_Task details_
Once the images are set aside, print the remaining lines below exactly.
== == ==
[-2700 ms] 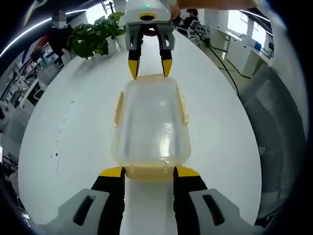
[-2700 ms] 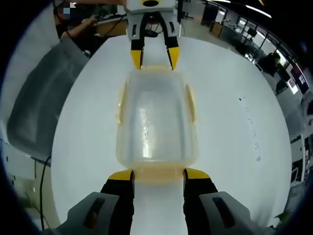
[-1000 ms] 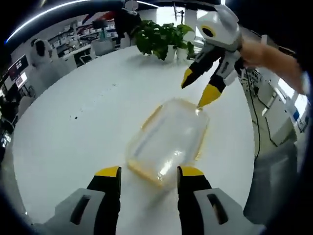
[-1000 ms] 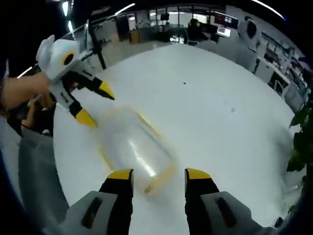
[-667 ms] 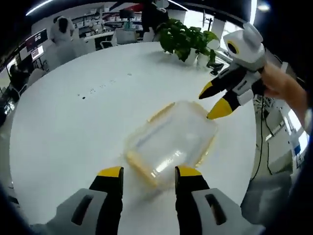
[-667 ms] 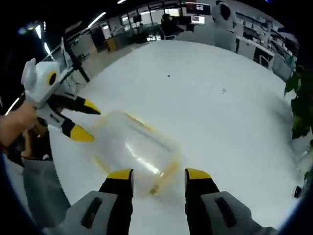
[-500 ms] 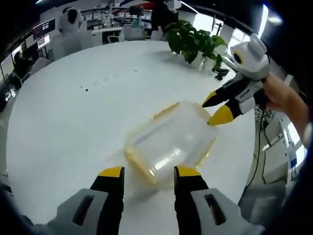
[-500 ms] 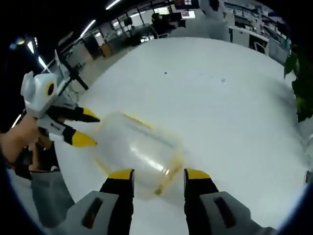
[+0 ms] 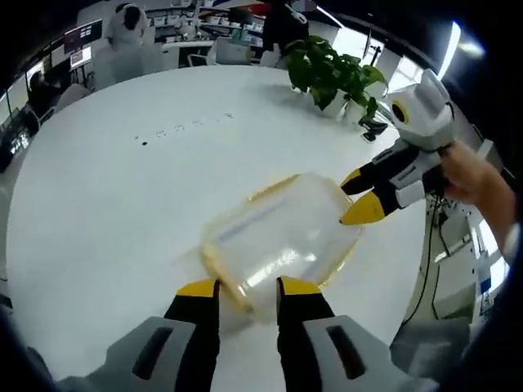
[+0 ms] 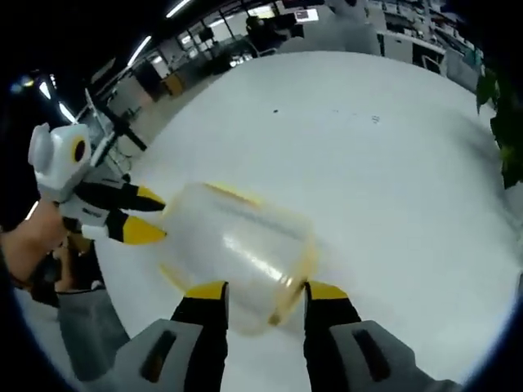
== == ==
_Result below_
[-2700 ms] 
[-2700 ms] 
[-1000 ms] 
[-1000 ms] 
[-667 ms] 
[-667 ms] 
[-500 ms] 
[-500 ms] 
[+0 ms] 
[+0 ms] 

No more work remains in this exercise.